Collingwood, the younger member of the ident team, was extracting objects from the camera bag that lay a few feet from the body. He was young, blond and laconic almost to the point of hostility.

“Camera,” he said, holding up a Nikon. The lens was smashed.

“She was a photographer,” Delorme said. “Cardinal said she went out this evening to take pictures. What else?”

“Spare rolls of film. Battery. Lenses. Filters. Lens tissue.”

“About what you’d expect, in other words.”

He didn’t reply. Sometimes it was as if you hadn’t quite hit Collingwood’s Enter button.

“Found car keys in her coat pocket,” Arsenault said, handing them over.

“I’ll check out her car,” Delorme said, reaching for them.

The coroner was getting up from the body, whacking dust from the lower part of his overcoat. It was Dr. Claybourne, already balding in his early thirties. Delorme had worked with him a couple of times before. He had asked her out once, but she had declined, saying she was already seeing someone, untrue at the time. Some men were too nice, in Delorme’s view, too harmless, too bland. It was like being alone but without privacy.

“What do you think?” Delorme said.

Dr. Claybourne had a ring of red hair round his pate, and pale, almost translucent skin. He blushed a lot, Delorme had noticed, which she put down to his complexion.

“Well, she’s taken a terrible fall, obviously. And from the amount of blood, she was certainly alive when she fell.”

“Time of death?”

“I only have body temperature to go on at the moment, and the lack of rigor.
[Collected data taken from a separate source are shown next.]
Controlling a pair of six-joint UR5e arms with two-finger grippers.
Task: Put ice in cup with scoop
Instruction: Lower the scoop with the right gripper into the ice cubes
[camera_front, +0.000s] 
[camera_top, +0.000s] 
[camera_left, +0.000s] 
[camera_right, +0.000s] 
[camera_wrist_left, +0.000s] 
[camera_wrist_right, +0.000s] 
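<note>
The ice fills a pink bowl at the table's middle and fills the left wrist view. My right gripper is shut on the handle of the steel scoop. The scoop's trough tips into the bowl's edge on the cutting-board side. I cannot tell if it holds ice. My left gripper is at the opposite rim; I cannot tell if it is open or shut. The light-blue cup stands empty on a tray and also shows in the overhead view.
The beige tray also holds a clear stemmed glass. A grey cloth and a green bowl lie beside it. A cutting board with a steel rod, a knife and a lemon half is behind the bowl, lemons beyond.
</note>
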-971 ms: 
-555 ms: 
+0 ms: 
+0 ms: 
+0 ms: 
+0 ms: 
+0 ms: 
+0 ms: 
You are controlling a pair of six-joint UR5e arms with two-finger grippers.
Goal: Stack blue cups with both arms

I’d say she’s been dead about two hours.”

Delorme looked at her watch. “Which would put it at about eight-thirty. What do the measurements tell you?”

“Oh, I’d have to bow to your forensics experts on that. She’s eight feet from the edge of the building. The balconies extend five feet. She could have fallen from a balcony or a window.”

“From how high, do you think?”

“Hard to say. Somewhere around ten storeys is my guess.”

“The building’s only nine. We should probably start with the roof.”

“All right. I’m not seeing any evidence of foul play, so far.”

“I have a feeling you won’t find any. The victim is known to me, Doctor. Are you aware of her medical history?”

“No.”

“Call the psychiatric hospital. She’s been hospitalized up there at least four times in the past eight years. Her last stay was about a year ago and lasted three months. When you’ve done that, why don’t we go up to the roof?”

McLeod was waving her over. She left Claybourne dialing his cellphone.

“Feckless Feckworth was not happy to hear from me. I could hear the wife screaming at him in the background. Naturally I brought all my diplomatic and social skills to bear.”

“I can imagine.”

“His Worship says Cardinal was with him at the Birches till nine-thirty. Szelagy says the same.”

“You heard from Szelagy?”

“Yeah, he’s off the Porcinis for the night. He’s on his way.”

Delorme went to her car. Cardinal was where she had left him, looking as if he had taken a large-calibre round in the gut. Delorme led him over to the ambulance.

The paramedic was a hard-looking woman with very short blond hair. Her uniform was tight on her.

“Victim’s husband,” Delorme said. “Take care of him, will you?” She turned to Cardinal. “John, I’m heading up to the roof now. Stay here and let these people look after you. I’ll be back in about ten minutes.”

Cardinal sat down on the folded-out tail of the ambulance. Once again Delorme suppressed an urge to put her arms around him, her friend in agony and she has to remain all business.